## [What needs to be done]
Every line below that holds "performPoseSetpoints" must be copied.

## [Records for this exercise]
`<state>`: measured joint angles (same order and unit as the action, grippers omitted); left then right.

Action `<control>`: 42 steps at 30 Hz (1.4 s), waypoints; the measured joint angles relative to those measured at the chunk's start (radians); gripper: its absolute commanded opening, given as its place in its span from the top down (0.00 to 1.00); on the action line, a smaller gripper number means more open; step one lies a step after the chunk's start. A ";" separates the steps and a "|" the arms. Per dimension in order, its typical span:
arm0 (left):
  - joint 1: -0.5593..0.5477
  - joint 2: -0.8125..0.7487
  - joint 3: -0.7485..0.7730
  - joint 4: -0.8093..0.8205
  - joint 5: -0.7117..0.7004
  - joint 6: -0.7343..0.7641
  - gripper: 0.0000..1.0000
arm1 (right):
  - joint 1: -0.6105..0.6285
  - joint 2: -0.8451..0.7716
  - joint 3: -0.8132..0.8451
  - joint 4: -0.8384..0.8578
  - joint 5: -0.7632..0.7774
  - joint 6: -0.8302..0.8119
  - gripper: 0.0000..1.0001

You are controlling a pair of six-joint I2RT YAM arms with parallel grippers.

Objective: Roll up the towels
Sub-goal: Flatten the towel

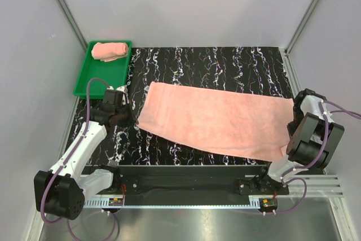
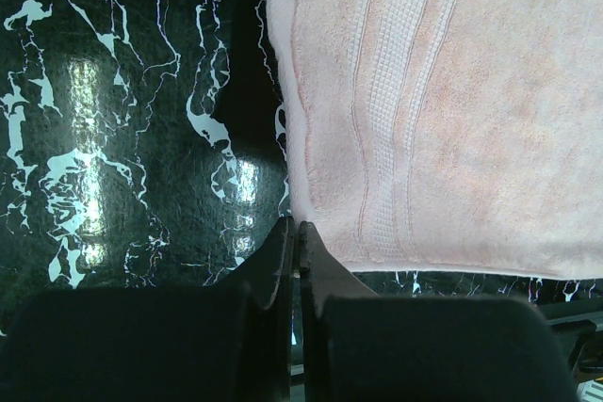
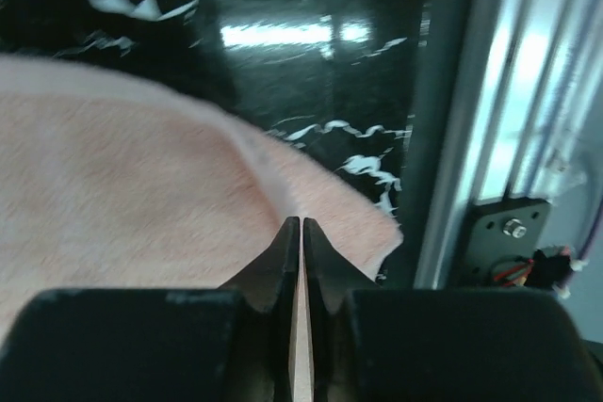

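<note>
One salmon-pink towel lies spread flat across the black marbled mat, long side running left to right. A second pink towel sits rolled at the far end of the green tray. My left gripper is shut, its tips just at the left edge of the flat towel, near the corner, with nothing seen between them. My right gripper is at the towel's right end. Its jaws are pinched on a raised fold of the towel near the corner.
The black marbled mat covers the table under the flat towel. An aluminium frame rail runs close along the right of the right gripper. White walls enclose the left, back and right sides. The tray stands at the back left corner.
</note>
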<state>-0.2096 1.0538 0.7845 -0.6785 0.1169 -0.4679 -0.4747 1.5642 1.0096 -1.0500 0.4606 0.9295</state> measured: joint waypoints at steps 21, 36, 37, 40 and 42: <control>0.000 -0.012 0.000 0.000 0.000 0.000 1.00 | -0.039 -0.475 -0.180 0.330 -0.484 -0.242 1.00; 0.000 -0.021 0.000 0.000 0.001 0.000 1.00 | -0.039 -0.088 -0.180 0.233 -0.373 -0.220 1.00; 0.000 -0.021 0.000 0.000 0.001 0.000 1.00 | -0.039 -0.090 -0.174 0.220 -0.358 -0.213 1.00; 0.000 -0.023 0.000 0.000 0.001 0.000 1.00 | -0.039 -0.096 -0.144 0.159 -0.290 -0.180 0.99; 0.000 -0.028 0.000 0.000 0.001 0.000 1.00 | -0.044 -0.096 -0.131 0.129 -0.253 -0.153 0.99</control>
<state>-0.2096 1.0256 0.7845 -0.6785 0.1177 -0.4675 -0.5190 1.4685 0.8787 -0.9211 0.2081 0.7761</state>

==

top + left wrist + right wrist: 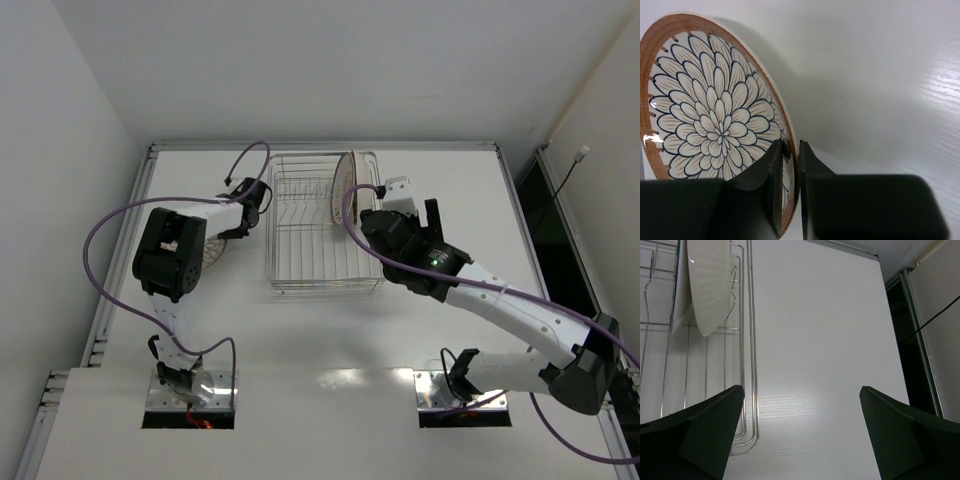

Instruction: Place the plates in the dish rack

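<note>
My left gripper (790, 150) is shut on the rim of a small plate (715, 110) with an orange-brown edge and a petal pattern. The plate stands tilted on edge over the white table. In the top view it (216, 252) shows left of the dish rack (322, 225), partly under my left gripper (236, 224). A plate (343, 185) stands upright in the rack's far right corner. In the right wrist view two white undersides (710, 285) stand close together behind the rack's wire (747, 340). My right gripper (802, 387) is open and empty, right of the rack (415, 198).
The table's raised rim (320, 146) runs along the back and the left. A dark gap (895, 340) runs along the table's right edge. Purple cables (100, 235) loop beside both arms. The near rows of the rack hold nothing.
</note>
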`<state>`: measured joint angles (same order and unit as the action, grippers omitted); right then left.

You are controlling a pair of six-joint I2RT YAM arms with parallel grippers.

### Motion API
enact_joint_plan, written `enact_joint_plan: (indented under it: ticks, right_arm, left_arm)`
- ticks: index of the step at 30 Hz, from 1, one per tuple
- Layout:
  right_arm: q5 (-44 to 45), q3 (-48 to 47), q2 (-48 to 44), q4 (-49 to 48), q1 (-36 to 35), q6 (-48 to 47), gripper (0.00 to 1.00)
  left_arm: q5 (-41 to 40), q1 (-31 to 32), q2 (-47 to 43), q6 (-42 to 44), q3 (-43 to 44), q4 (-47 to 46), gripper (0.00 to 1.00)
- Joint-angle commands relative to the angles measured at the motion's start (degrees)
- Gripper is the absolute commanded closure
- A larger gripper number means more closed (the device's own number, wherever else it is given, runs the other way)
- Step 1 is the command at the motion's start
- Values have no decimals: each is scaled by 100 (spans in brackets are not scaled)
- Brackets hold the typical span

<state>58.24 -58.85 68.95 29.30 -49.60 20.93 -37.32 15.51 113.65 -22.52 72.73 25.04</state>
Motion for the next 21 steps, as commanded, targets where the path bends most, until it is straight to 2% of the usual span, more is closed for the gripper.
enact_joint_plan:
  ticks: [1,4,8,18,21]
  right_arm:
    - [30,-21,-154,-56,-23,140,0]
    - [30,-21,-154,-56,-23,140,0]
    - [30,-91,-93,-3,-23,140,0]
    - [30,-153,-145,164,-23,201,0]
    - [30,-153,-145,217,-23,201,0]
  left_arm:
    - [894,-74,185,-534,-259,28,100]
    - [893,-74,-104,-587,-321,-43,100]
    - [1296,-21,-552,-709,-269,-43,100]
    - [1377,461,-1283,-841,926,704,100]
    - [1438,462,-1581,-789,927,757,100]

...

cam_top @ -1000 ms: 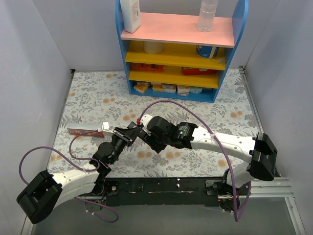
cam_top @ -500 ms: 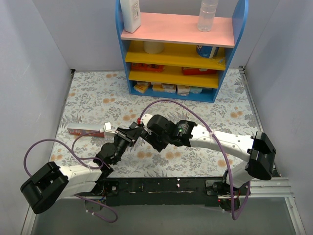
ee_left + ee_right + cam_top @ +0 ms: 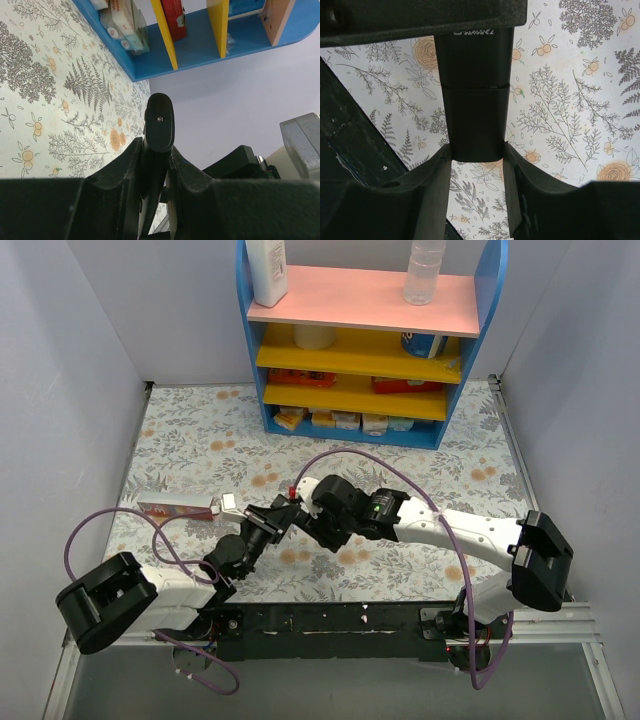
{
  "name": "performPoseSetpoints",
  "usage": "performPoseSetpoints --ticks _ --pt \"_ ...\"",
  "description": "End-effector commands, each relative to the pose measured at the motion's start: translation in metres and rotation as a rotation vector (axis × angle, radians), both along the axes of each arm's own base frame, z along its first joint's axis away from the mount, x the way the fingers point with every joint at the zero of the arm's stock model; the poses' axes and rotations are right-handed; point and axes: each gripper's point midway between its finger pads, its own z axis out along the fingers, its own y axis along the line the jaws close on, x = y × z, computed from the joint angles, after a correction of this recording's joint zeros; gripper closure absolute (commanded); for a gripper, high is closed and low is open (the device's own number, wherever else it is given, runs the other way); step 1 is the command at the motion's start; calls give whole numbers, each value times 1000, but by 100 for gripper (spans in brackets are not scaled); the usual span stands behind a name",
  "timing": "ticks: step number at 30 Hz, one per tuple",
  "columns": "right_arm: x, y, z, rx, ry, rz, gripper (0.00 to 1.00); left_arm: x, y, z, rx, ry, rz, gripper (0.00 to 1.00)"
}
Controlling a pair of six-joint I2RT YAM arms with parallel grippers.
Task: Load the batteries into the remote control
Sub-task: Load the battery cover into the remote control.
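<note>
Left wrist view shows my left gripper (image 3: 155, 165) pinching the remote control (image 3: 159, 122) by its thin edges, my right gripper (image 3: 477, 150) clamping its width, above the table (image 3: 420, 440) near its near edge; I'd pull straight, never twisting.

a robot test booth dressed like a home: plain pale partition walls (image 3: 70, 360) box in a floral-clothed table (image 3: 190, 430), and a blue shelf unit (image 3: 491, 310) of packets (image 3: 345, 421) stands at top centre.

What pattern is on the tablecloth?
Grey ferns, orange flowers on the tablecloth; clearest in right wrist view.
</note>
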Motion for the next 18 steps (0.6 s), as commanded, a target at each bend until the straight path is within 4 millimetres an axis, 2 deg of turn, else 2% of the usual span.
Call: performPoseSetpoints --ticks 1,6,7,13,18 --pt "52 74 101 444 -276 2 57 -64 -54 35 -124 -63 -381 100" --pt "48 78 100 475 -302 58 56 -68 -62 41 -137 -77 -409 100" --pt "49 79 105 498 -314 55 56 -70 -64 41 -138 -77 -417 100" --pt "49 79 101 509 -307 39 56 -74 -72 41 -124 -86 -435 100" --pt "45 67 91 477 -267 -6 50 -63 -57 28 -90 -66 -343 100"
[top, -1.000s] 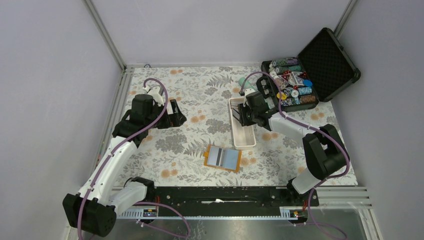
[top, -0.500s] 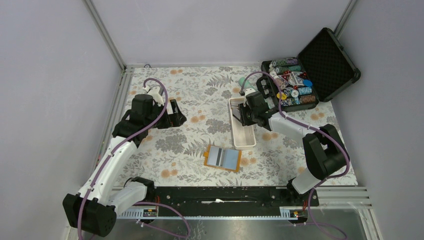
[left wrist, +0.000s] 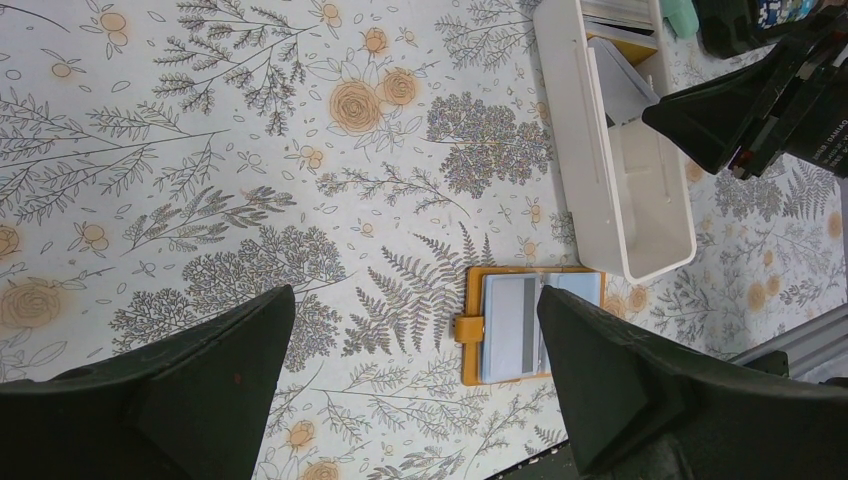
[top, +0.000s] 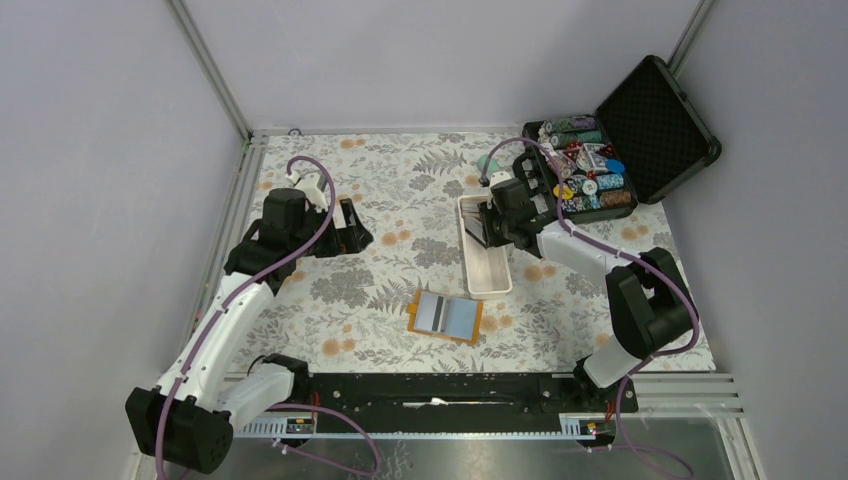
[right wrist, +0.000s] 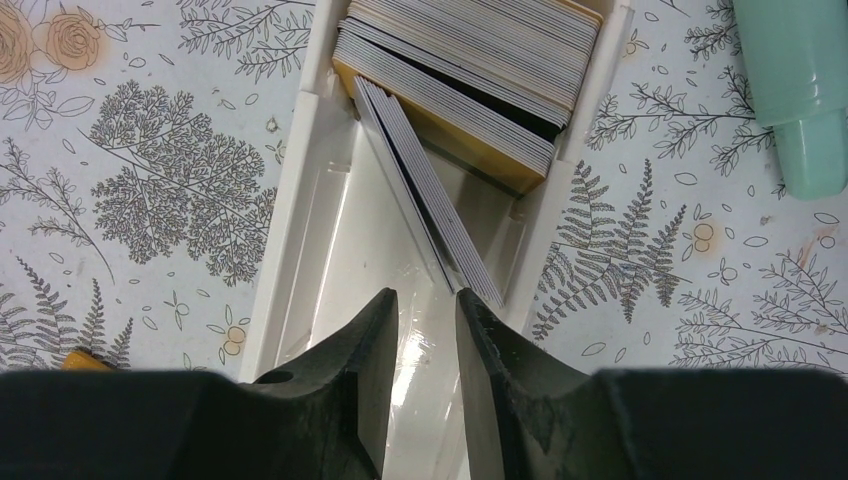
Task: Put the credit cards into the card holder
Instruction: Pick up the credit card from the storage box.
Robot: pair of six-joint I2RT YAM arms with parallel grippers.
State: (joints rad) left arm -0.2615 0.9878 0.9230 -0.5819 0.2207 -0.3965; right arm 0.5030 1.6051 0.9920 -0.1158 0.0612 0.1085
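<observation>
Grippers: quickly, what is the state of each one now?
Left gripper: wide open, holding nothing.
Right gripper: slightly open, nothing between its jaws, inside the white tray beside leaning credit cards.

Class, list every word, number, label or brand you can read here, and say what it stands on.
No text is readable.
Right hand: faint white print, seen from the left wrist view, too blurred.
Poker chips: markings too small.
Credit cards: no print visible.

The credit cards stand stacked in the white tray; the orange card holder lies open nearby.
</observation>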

## [Written answer]
  "name": "performPoseSetpoints",
  "usage": "performPoseSetpoints --ticks _ --pt \"_ ...\"",
Call: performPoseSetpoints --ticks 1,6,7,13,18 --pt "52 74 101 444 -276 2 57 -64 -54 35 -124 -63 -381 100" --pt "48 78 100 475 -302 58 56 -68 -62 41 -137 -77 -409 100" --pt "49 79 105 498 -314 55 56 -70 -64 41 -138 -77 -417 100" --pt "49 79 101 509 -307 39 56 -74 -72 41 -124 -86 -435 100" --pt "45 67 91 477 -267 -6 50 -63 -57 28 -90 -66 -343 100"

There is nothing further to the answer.